Gone Bitch: A Parody of Gone Girl

Gone Bitch: Part 1 – Chapter 7



Boney, Gilpin, and I had relocated to the police station. They kept asking if I wanted to call Amy’s parents, but I was hoping they’d get the message and call them themselves. Those people are impossible to have a less than 90-minute conversation with. You can’t even get a word in edgewise. I can imagine the phone call now:

“Hi Marybeth, it’s Nick. I’m sorry to call so late, but I have some bad ne—”

“Nick? Hi there! So tonight Rand and I had salmon for dinner…”

“That’s great, Marybeth, but I really need to—”

“Usually Rand eats the middle part of the fish while I prefer the edges…”

“Uh huh. Well I’d love to hear more about the salmon sometime but it’s really important that I tell you—”

“But tonight I ate the middle part of the fish and Rand ate the edges…”

“Please, can you just let me talk for five sec—”

“And the potatoes Rand made? They were so good that we both ate the edges…”

“Look Amy is miss—”

“I’ll put him on to give you the recipe. RAND? RANNNNNNNNND?”

Boney and Gilpin said they wanted to ask me some more questions, so we went into an interview room and sat down across a table. It was just like all those crime shows I’d seen on TV…although much cooler, because this time I was the star!

“You okay there, Nick?” asked Boney.

“Yep, why?”

“You’re smiling,” she said.

“Of course he’s smiling,” said Gilpin. “His wife might be gone for good.” Gilpin gave me another fist bump. I wasn’t sure if he was playing good cop, or just being a guy. Maybe it was a little bit of both.

“So Nick, we first want to ask you a little more about Amy,” said Boney. “How does she spend her days, usually?”

“Drives me crazy. Complains. Makes me wish she were dead.”

Boney and Gilpin gave each other that look again.

“What?” I said. “It’s the truth!”

“How about drugs, Nick? Does she do any?”

“She’s too crazy for drugs,” I said.

They looked confused.

“Amy’s way of being annoying is so manipulative, so subtly crafted, that it requires her full mental capacities to pull it off. She could never be this annoying on drugs.”

“Nick, can I ask,” said Gilpin, “if all this is true, why are you still married to her?”

“Because she has money and I don’t, duh.”

“What’s your wife’s blood type?” asked Boney.

“WHY? DID YOU FIND SOME???” I said, maybe a little too enthusiastically.

“Uh, no,” said Boney. “Okay that’s enough about Amy for now. Let’s move on to you. Sorry this is taking so long, by the way.”

“Totally fine with me!” I said. I knew the statistics from the crime shows I watched: if the victim wasn’t found in the first 48 hours, chances went way up she’d never be found, period. “You guys must be exhausted,” I said. “You’ve been going nonstop all day. How about we all take a break? Meet back here in, say, 48 hours?”

“Thanks Nick, but we really need to keep working,” said Gilpin. “I apologize for these next few questions, but we just want to establish you’re not responsible for what happened.”
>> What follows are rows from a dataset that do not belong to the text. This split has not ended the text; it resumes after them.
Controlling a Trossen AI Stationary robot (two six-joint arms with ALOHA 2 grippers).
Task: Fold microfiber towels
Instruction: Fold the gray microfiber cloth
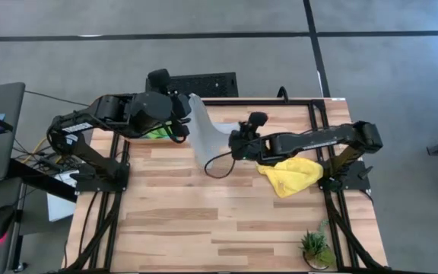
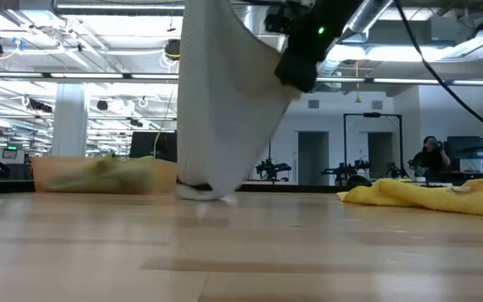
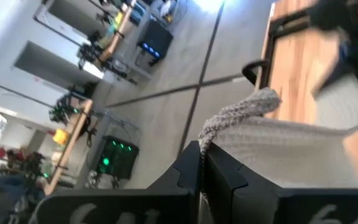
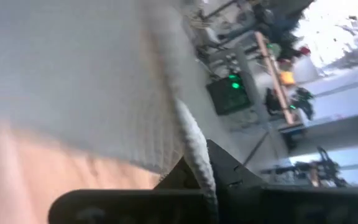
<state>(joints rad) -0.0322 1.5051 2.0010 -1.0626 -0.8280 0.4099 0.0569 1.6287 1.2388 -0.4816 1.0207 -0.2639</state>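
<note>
the light grey towel (image 1: 201,131) is held up over the far middle of the table (image 1: 226,228), stretched between both arms, its lower edge touching the wood. one corner is pinched by the closed left gripper (image 1: 182,106), another by the closed right gripper (image 1: 234,144). the yellow towel (image 1: 290,174) lies crumpled at the right, the lime green towel (image 1: 157,133) under the left arm.

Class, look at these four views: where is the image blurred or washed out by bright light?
Low view: the green towel is soft and out of focus. Right wrist view: the grey towel up close is blurred, with glare in one corner. Left wrist view: the far arm is smeared. High view: sharp.
</note>
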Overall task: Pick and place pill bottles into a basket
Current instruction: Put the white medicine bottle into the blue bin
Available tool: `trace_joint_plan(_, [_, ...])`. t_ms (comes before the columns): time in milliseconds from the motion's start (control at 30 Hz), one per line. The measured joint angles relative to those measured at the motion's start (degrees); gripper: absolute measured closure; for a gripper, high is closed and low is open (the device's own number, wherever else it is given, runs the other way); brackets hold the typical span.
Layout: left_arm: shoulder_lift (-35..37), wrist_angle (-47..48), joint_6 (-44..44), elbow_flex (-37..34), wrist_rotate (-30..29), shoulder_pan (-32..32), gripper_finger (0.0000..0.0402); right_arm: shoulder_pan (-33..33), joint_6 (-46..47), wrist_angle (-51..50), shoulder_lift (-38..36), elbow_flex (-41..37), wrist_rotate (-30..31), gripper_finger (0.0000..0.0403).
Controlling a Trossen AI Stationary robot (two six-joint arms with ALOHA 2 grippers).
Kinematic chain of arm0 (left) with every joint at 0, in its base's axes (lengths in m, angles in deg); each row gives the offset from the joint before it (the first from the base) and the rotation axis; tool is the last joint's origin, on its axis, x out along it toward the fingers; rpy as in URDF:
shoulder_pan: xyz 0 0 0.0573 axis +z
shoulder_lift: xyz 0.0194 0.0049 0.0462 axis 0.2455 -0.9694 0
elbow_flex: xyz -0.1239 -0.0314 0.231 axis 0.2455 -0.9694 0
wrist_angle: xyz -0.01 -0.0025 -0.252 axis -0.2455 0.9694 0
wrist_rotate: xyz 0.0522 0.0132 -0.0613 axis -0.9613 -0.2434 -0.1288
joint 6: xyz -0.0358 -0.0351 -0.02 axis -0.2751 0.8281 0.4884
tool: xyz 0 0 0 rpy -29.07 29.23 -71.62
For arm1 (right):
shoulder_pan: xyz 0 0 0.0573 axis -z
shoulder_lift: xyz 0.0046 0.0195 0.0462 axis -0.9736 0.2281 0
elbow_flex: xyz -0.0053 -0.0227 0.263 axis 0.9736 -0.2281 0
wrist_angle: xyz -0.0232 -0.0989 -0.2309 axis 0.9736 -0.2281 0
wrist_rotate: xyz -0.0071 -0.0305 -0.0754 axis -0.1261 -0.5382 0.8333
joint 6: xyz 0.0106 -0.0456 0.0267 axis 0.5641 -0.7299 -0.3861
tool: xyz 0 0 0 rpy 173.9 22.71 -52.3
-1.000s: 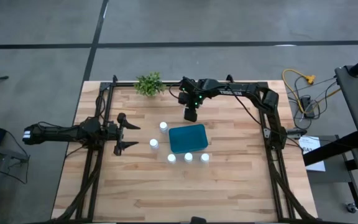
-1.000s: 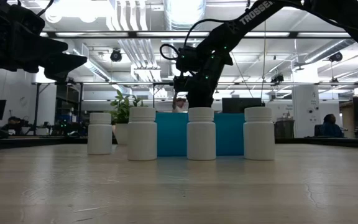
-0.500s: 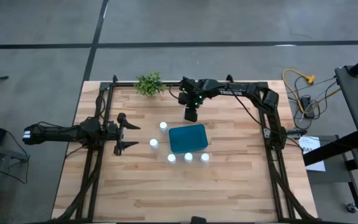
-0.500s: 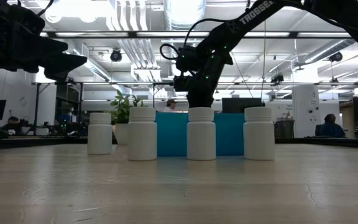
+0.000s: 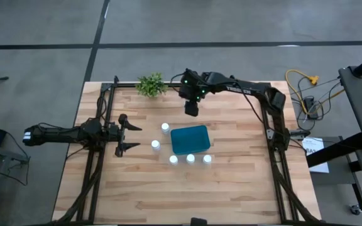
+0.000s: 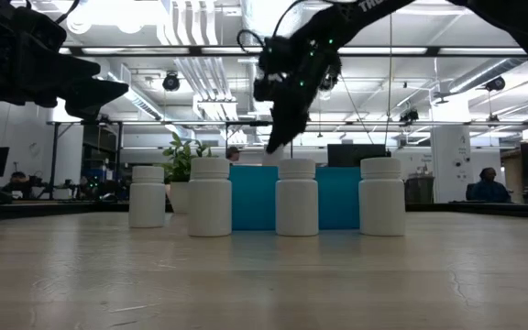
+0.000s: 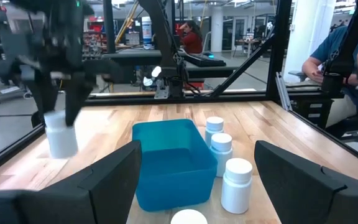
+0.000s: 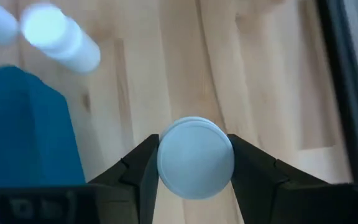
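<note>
Clearly, the right hand (image 8: 194,163) gripped a pill bottle (image 8: 195,157) by its cap beside the basket (image 5: 190,139); a loose pinch could drop it onto the counter (image 5: 168,188).

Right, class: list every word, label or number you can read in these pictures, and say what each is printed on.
No text can be quoted with certainty.
White lettering on the right arm: too small to read from above, cut off by the frame edge in the low view.
Pale marks on the right gripper body: blurred.
Pill bottles: plain white, no label showing.
Paper sheet beside the table: dark print, too small.
</note>
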Motion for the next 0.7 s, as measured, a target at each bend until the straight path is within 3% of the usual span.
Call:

“Sounds like a plan,” I said.

“Nick, can you just tell us where you were between the time you left the house in the morning, and the time you returned to find Amy missing?”

“I was at the beach.”

“The beach? In Missouri?” said Boney.

“Well not the beach beach, the picnic tables by the river.”

“And you were at this ‘beach’ the entire seven hours?”

“I also had a karate lesson.”

“Karate lesson. Really,” Gilpin said.

“Really! Oh, and I also went hang gliding, and shot a few scenes of a major motion picture with Keanu Reeves.”

Perhaps telling them all this wasn’t the smartest thing. If the police talked to anyone who knew me, they’d quickly learn that I didn’t like the beach or karate or hang gliding, and I wasn’t starring in a major motion picture with Keanu Reeves.

“Okay Nick, that’s it for now,” said Gilpin. “Thanks so much, you’ve certainly given us a lot to go on.”

Boney and Gilpin said I should get a good night’s sleep because there was a noon press conference tomorrow, and told me a squad car would drive me home. But I was feeling horny, so I had the squad car drive me to Go’s.

“You don’t want to go look for her?” Go said as we lay naked in bed.

“Perhaps I’m wrong about this, but it seems to me looking for her would increase the chance of finding her.”

“Nick, this is serious,” she said. And then after a pause, added, “Seriously awesome.”